Arin M J, Longley M A, Anton-Lamprecht I, Kurze G, Huber M, Hohl D, Rothnagel J A, Roop D R
Department of Cell Biology, Baylor College of Medicine, Houston, Texas 77030, USA.
J Invest Dermatol. 1999 Apr;112(4):506-8. doi: 10.1046/j.1523-1747.1999.00557.x.
Epidermolytic hyperkeratosis is characterized by tonofilament clumping, cytolysis, and blister formation in suprabasal keratinocytes. It has been shown that the tonofilament aggregates in these areas are composed of keratin 1 (K1) and keratin 10 (K10), and several K1 and K10 point mutations have been identified as the molecular basis of epidermolytic hyperkeratosis. In this report we identify a novel, single base pair substitution resulting in an amino acid exchange from tyrosine to serine at residue 14 within the conserved 1A region of K10 (Y14S). This A to C transversion in codon 160 was only present in the affected individual and was associated with a very severe disease phenotype. Our observations are in agreement with previous reports documenting that this tyrosine residue, located at the beginning of the rod domain of type I keratins, is particularly sensitive to amino acid substitutions, and that alterations in this residue can have deleterious effects on filament assembly and stability.
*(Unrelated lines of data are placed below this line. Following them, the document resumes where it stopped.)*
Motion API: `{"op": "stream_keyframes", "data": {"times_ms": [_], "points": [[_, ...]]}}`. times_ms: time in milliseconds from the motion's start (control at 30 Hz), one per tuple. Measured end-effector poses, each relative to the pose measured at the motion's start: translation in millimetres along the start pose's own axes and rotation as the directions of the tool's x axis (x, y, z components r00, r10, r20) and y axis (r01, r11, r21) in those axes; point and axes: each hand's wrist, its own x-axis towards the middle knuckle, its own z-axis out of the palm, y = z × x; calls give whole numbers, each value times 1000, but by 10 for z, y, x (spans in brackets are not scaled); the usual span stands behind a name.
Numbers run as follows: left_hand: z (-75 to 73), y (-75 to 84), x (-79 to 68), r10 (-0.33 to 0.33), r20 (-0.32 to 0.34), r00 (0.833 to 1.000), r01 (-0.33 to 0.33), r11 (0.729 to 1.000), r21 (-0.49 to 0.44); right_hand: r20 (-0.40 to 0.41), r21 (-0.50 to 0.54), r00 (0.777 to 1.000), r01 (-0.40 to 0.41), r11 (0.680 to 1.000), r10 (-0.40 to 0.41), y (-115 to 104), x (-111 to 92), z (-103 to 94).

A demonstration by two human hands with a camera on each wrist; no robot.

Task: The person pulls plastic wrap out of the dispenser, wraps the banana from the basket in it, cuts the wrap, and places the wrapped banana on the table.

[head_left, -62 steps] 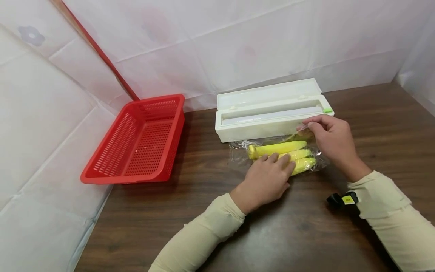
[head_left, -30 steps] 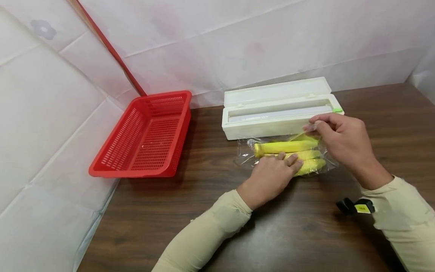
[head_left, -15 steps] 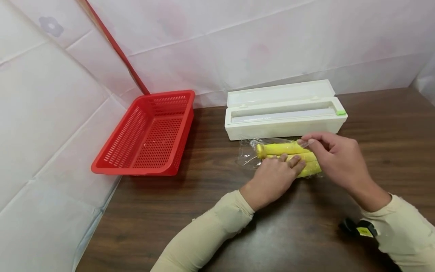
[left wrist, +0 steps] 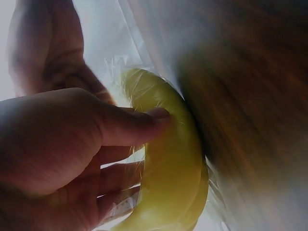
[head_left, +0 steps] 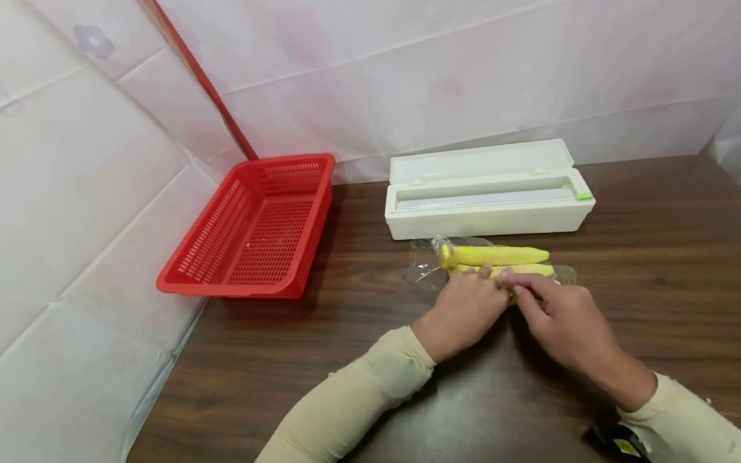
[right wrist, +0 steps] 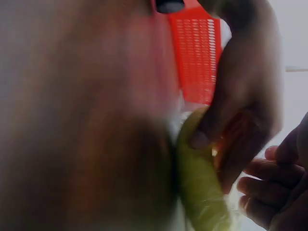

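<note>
Yellow bananas [head_left: 500,255], several side by side, lie on clear plastic film [head_left: 424,262] in the head view. My left hand [head_left: 470,310] holds them from the near side. In the left wrist view its thumb [left wrist: 144,125] presses the outer curve of a banana [left wrist: 173,168], and its fingers reach over the other side. Just right of it, my right hand [head_left: 570,318] pinches the film edge above the bananas, its fingertips right at the left fingers. The right wrist view shows its curled fingers [right wrist: 264,187] beside the banana [right wrist: 202,183]. The hands cover the nearest banana in the head view.
A long white box [head_left: 486,222] with its lid raised stands behind the bananas, a white roll [head_left: 492,198] inside and a green tab [head_left: 584,196] at its right end. A red perforated basket [head_left: 231,289] sits at left on the brown wooden table [head_left: 278,366].
My right hand has come from near the box toward me, drawing the film edge over the bananas to the left hand. The left hand has stayed on the bananas.
</note>
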Motion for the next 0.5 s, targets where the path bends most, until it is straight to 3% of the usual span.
{"op": "stream_keyframes", "data": {"times_ms": [300, 500], "points": [[3, -59, 23, -5, 42, 999, 9, 995, -98, 66, 10, 998, -7, 1000, 6, 41, -145, 0], [-26, -128, 30, -25, 112, 993, 49, 977, -209, 117, 53, 983, 135, 989, -140, 132, -163, 1]]}}
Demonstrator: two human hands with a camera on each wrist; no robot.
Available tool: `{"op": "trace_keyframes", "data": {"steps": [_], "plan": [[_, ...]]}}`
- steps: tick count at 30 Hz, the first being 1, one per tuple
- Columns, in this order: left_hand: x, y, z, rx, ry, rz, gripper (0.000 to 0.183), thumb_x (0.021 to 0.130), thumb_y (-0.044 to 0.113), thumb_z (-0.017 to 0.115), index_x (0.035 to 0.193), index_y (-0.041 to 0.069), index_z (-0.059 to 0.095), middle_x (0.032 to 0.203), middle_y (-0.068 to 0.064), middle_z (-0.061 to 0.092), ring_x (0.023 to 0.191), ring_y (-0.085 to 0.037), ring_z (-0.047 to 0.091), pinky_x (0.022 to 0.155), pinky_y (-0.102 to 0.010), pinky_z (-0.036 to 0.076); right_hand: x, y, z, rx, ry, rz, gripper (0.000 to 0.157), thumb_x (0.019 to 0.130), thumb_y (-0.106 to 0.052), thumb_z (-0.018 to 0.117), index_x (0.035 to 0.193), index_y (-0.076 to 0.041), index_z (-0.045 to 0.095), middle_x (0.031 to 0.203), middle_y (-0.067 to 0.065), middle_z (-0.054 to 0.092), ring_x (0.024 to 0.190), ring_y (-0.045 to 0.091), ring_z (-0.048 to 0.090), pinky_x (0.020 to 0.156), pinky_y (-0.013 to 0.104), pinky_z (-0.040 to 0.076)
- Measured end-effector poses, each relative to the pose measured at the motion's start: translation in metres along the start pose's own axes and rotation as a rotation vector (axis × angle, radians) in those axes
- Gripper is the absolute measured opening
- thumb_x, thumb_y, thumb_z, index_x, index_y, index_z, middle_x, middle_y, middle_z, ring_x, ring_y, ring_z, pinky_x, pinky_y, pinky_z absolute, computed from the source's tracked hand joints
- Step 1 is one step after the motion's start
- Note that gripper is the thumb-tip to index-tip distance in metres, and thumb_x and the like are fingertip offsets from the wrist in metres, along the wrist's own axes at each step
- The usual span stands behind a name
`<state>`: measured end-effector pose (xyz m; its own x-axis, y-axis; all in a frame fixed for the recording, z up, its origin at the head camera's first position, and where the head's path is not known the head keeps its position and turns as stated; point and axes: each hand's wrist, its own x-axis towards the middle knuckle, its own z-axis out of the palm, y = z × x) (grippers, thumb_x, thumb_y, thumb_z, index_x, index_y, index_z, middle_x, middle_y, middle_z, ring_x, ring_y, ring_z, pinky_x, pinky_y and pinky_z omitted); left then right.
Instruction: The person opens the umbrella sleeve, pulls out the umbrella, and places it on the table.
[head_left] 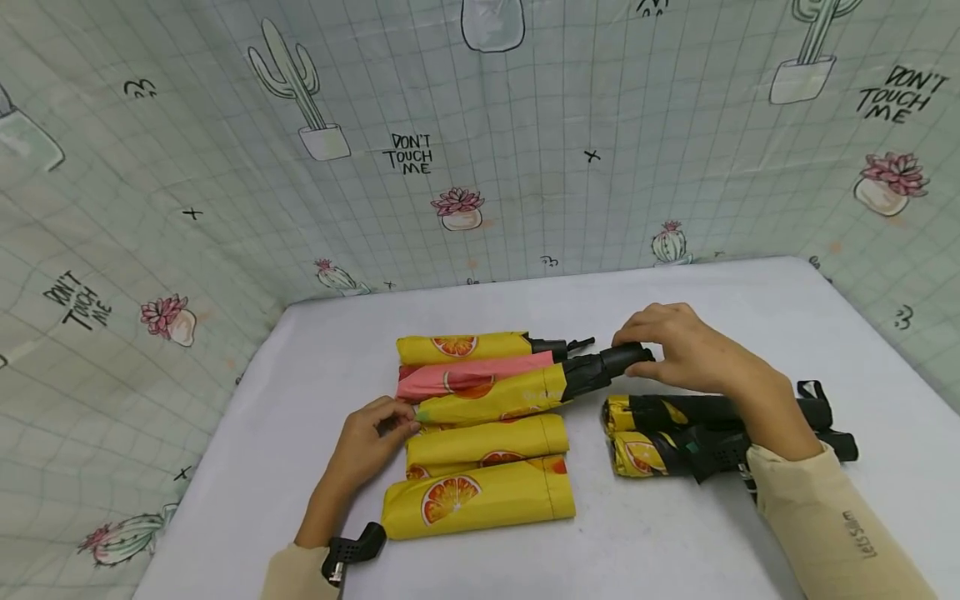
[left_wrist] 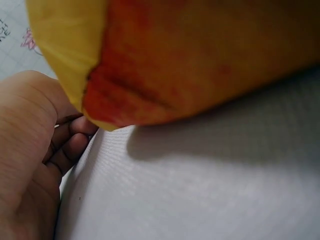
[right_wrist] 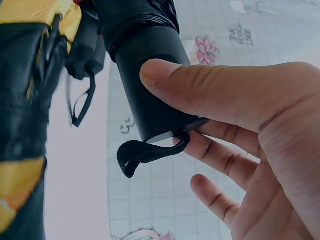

表皮松解性角化过度的特征是基底上层角质形成细胞中张力丝聚集、细胞溶解和水疱形成。研究表明,这些区域的张力丝聚集体由角蛋白1(K1)和角蛋白10(K10)组成,并且已鉴定出几种K1和K10点突变是表皮松解性角化过度的分子基础。在本报告中,我们鉴定出一种新的单碱基对替换,该替换导致K10保守1A区域内第14位残基处的氨基酸从酪氨酸变为丝氨酸(Y14S)。密码子160处的这种A到C的颠换仅存在于受影响的个体中,并且与非常严重的疾病表型相关。我们的观察结果与先前的报告一致,这些报告记录了位于I型角蛋白杆状结构域起始处的这个酪氨酸残基对氨基酸替换特别敏感,并且该残基的改变可能对丝状体组装和稳定性产生有害影响。